▶ **About this exercise**: Take the entries below and reproduce exactly the portion that begins at the line containing "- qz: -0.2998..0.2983" and ends at the line containing "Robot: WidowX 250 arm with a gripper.", keeping both ends, dropping pictures, and adding nothing else.

'''

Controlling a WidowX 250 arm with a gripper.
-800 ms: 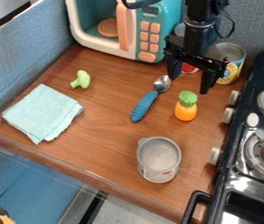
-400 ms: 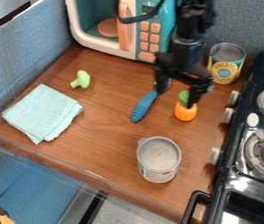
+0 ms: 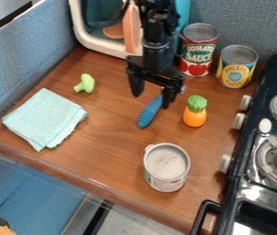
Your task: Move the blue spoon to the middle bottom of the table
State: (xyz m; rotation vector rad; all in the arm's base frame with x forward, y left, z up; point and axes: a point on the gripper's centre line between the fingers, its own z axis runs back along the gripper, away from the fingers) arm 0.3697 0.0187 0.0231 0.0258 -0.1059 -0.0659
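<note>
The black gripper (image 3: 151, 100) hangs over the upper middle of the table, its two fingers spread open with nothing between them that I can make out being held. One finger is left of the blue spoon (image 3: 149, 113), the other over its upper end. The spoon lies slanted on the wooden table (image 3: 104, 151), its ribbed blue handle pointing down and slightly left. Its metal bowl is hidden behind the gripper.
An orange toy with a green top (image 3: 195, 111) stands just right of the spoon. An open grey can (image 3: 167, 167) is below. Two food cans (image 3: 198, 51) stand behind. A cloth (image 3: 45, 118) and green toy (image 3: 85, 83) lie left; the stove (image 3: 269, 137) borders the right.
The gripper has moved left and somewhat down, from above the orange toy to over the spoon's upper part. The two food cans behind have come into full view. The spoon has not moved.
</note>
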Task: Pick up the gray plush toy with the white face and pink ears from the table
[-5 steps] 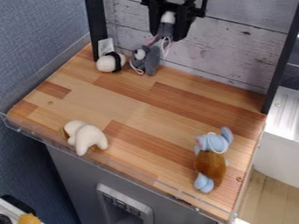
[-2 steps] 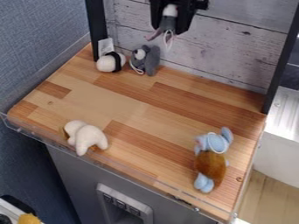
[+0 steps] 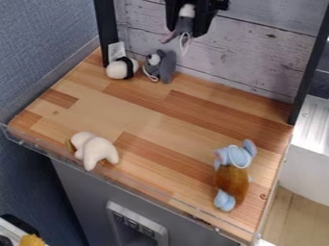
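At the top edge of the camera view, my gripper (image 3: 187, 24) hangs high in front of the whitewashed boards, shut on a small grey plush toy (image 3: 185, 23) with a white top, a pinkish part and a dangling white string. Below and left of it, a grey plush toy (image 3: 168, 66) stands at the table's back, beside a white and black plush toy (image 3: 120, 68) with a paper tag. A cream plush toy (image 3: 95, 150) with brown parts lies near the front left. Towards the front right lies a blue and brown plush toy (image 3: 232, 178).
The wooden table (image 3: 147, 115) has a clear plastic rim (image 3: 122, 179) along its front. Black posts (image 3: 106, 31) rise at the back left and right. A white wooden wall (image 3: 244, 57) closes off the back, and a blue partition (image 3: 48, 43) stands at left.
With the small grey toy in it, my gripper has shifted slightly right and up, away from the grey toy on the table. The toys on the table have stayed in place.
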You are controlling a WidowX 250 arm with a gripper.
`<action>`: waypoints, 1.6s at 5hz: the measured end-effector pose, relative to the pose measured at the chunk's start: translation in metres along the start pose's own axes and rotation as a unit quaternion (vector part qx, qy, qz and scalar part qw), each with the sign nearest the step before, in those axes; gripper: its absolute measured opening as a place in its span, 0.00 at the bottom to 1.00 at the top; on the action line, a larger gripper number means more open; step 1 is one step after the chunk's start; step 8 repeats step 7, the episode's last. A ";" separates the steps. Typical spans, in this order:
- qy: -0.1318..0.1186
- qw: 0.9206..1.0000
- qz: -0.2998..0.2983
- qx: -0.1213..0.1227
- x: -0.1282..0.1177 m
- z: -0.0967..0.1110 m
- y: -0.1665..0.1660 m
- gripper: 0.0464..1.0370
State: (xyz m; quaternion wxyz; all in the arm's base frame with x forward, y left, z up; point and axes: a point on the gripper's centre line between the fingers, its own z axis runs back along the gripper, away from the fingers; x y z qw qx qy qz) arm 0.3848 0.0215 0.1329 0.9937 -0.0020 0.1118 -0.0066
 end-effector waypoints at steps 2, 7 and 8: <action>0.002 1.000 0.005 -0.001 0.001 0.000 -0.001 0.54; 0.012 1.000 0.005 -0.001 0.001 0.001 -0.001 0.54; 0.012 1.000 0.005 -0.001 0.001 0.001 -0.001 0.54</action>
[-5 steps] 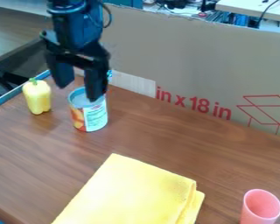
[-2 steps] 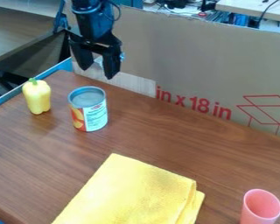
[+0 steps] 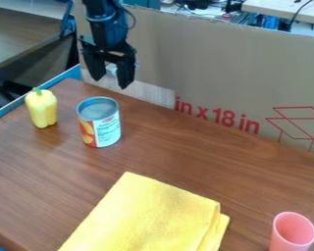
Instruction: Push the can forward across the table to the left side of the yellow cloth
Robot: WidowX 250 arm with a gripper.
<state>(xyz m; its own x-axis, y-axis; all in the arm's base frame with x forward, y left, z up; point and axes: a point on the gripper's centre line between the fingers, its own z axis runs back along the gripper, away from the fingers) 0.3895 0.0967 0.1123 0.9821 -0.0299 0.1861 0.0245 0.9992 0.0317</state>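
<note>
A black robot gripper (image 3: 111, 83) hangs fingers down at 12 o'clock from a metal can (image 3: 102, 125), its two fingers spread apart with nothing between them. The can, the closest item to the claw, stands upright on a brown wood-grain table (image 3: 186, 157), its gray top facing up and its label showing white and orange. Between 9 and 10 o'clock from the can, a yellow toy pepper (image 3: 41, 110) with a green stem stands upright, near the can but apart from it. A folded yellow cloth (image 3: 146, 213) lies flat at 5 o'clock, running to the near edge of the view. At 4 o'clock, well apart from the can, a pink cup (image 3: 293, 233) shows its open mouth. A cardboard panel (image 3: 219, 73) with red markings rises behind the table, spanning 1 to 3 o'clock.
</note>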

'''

▶ **Your solution**:
- qz: -0.2998..0.2983
- qx: -0.1213..0.1227
- x: -0.1282..0.1177 m
- z: -0.0967..0.1110 m
- y: -0.1665..0.1660 m
- gripper: 0.0464..1.0370
State: (xyz m; quaternion wxyz; all in the arm's base frame with x forward, y left, z up; point and axes: a point on the gripper's centre line between the fingers, its own z axis runs back along the gripper, away from the fingers; x y z qw qx qy qz) arm 0.3848 0.0215 0.1329 0.9937 -0.0020 0.1118 -0.0066
 end-effector waypoints at steps 2, 7 and 8: <action>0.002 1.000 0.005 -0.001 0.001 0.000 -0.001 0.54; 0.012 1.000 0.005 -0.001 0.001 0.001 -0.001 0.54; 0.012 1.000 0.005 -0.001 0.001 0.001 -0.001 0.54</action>
[-5 steps] 
[-2 steps] 
[+0 steps] 
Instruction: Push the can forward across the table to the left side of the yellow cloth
Robot: WidowX 250 arm with a gripper.

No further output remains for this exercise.